Important Additional Information and Where to Find It
In connection with the proposed merger, Howard will file with the SEC a Registration Statement on Form S-4 that will include an information statement of 1st 
Mariner and a proxy statement/prospectus of Howard, as well as other relevant documents concerning the proposed transaction. This communication does not 
constitute an offer to sell or the solicitation of an offer to buy any securities or a solicitation of any vote or approval. STOCKHOLDERS OF 1st MARINER AND HOWARD 
ARE URGED TO READ THE REGISTRATION STATEMENT AND THE JOINT PROXY AND INFORMATION STATEMENT/PROSPECTUS REGARDING THE MERGER 
WHEN IT BECOMES AVAILABLE AND ANY OTHER RELEVANT DOCUMENTS FILED WITH THE SEC BY HOWARD, AS WELL AS ANY AMENDMENTS OR 
SUPPLEMENTS TO THOSE DOCUMENTS, BECAUSE THEY WILL CONTAIN IMPORTANT INFORMATION.

A free copy of the joint proxy and information statement/prospectus, as well as other filings containing information about Howard, may be obtained at the SEC’s 
Internet site (http://www.sec.gov), when they are filed by Howard. You will also be able to obtain these documents, when they are filed, free of charge, from 
Howard at www.howardbank.com under the heading “Investor Relations” and then under “SEC Documents”. Copies of the joint proxy and information 
statement/prospectus can also be obtained, when it becomes available, free of charge, by directing a request to Howard Bancorp, Inc., 6011 University 
Boulevard, Suite 370, Ellicott City, MD 21043, Attention: George C. Coffman, Telephone: (410) 750-0020 or to 1st Mariner Bank, 3301 Boston Street, 
Baltimore, MD 21224, Attention: Robert D. Kunisch, Telephone: 410-573-8651.

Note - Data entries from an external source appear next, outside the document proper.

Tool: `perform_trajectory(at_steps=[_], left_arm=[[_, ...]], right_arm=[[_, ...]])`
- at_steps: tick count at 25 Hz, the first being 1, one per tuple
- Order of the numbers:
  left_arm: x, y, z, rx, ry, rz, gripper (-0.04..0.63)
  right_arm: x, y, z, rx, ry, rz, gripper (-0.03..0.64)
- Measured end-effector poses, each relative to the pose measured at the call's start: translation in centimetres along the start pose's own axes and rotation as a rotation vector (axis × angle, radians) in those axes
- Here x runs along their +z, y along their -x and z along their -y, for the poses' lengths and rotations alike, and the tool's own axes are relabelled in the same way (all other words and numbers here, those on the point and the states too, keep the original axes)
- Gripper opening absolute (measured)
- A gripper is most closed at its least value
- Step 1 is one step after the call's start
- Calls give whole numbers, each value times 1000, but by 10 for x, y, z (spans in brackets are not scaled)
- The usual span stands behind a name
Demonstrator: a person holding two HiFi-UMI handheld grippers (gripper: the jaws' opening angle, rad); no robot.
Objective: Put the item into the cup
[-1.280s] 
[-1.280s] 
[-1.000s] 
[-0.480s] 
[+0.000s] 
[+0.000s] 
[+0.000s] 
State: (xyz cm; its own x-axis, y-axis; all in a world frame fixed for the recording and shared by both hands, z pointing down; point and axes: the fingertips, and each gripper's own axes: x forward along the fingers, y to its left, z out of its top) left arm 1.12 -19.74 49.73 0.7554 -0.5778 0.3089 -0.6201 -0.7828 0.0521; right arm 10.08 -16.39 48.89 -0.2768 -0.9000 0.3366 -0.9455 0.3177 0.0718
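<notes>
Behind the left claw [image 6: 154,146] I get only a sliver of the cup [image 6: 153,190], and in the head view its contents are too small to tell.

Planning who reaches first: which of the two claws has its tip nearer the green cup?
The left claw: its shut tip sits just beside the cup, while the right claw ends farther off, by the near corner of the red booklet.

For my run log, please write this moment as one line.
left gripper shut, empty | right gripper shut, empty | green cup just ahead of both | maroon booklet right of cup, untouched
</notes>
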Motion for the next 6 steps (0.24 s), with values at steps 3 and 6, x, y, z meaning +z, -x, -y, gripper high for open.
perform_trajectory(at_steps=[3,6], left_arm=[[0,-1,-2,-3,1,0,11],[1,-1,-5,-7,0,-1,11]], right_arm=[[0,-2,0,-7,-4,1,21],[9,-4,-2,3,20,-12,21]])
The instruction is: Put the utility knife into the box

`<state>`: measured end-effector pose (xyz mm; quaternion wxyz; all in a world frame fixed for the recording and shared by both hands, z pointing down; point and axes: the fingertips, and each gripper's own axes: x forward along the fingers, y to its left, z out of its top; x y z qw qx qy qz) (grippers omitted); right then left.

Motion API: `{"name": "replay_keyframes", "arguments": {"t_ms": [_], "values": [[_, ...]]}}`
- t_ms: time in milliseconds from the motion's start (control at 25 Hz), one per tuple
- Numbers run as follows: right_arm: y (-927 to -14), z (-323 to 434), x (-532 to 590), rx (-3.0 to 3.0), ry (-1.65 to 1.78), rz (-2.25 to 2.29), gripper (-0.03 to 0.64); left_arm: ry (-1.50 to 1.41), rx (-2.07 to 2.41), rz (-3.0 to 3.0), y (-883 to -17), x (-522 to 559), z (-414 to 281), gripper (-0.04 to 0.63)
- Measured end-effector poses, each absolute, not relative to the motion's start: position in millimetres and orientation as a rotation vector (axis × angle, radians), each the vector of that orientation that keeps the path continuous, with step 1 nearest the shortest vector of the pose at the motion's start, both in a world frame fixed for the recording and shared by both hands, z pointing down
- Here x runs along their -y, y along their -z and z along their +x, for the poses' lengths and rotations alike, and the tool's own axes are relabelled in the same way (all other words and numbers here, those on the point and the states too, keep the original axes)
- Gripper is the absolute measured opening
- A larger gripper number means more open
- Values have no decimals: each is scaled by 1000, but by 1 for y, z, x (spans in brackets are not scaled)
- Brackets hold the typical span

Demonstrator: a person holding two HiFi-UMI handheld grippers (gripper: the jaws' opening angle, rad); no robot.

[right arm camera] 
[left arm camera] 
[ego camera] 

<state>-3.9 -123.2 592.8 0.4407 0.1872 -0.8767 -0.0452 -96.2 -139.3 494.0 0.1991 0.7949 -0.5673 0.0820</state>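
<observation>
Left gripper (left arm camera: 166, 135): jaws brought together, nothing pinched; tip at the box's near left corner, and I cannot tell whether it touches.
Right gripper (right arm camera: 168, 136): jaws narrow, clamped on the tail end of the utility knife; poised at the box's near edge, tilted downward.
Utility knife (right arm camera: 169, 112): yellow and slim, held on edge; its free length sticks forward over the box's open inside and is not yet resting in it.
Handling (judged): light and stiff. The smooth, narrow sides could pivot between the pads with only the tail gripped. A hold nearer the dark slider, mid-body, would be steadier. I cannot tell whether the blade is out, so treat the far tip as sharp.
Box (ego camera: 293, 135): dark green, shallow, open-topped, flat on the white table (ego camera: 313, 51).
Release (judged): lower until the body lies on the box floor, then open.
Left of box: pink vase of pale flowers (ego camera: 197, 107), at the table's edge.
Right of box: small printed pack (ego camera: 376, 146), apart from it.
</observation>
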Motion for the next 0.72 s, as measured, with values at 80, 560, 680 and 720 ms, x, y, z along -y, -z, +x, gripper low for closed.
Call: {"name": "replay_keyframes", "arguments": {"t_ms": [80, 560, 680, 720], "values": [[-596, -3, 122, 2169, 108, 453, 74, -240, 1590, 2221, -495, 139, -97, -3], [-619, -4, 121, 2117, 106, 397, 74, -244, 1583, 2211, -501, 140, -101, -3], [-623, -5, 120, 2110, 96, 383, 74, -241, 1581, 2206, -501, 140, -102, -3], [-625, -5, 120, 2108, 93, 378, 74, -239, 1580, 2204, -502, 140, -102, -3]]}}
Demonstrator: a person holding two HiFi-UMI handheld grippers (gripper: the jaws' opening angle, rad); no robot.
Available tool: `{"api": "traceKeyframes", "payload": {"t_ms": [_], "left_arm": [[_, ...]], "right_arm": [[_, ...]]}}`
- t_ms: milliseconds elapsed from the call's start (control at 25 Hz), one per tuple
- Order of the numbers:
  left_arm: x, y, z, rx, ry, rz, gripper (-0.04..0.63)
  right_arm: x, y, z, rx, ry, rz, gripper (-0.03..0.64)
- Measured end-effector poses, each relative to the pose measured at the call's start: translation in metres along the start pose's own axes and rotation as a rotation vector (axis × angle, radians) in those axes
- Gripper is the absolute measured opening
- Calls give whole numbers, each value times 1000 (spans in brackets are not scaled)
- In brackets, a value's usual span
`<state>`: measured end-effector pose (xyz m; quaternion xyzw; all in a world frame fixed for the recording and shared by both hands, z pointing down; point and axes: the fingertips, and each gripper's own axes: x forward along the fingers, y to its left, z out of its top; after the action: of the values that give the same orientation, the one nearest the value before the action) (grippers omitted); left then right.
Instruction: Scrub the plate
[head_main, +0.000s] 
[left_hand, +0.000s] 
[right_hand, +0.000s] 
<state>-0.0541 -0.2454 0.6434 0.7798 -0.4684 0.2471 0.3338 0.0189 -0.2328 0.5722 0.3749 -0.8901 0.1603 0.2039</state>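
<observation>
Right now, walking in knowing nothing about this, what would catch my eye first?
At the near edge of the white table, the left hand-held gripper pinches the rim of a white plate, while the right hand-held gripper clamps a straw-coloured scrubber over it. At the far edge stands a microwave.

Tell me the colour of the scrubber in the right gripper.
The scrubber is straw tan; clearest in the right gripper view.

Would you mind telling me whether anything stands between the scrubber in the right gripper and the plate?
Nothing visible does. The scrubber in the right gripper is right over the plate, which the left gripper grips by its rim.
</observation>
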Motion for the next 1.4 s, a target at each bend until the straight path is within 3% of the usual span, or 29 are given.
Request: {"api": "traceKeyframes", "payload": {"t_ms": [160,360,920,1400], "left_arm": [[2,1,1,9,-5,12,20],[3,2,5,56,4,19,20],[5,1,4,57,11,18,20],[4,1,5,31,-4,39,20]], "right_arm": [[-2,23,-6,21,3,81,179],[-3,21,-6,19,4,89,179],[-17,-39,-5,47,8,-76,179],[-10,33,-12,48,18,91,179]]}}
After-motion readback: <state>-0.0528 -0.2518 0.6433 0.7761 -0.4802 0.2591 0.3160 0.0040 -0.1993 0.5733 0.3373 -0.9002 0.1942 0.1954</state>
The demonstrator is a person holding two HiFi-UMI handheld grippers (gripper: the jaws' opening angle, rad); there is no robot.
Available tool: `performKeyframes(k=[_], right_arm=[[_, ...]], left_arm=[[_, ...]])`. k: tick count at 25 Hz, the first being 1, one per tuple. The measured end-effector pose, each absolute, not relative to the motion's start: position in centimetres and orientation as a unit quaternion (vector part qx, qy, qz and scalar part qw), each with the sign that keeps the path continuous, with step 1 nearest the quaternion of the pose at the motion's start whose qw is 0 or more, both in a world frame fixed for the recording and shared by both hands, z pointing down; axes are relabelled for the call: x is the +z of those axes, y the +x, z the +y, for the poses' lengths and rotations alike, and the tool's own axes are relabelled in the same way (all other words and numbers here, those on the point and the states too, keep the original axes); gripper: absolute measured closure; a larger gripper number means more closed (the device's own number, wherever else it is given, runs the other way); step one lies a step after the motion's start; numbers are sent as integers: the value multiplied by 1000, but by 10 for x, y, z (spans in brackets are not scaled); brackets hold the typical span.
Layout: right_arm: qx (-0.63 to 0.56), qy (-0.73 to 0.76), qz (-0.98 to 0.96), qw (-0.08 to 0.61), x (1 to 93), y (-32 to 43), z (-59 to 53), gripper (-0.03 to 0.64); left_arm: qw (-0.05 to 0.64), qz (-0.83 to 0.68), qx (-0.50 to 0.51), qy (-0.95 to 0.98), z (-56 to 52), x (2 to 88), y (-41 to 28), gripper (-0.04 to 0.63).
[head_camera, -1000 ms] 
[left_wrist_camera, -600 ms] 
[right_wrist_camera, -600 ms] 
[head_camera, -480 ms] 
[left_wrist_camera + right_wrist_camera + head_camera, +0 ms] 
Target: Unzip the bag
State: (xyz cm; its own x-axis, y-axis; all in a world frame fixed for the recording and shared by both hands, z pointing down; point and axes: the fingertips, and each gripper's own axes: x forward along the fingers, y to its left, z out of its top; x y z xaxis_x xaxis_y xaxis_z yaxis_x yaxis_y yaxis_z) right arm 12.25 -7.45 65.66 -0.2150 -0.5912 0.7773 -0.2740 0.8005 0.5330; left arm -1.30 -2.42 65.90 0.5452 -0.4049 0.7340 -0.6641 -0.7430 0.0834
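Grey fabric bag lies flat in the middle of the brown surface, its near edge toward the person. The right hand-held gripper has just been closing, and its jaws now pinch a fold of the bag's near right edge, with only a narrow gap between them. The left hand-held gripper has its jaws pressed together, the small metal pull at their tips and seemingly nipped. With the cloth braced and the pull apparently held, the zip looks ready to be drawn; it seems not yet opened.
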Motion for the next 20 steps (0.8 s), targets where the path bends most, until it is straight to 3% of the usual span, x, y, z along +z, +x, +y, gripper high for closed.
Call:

Howard, 1st Mariner and certain of their respective directors, executive officers and certain other members of their management and employees may be 
deemed to be participants in the solicitation of proxies from the stockholders of Howard and 1st Mariner, respectively, in connection with the Merger. 
Information about the directors and executive officers of Howard, and their respective ownership of Howard’s common stock, is set forth in the proxy statement 
for Howard’s 2017 annual meeting of stockholders, as filed with the SEC on Schedule 14A on April 11, 2017. Information concerning all other participants in the 
solicitation will be included in the joint proxy and information statement/prospectus relating to the proposed transaction when it becomes available. Free copies
of this document may be obtained as described in the preceding paragraph.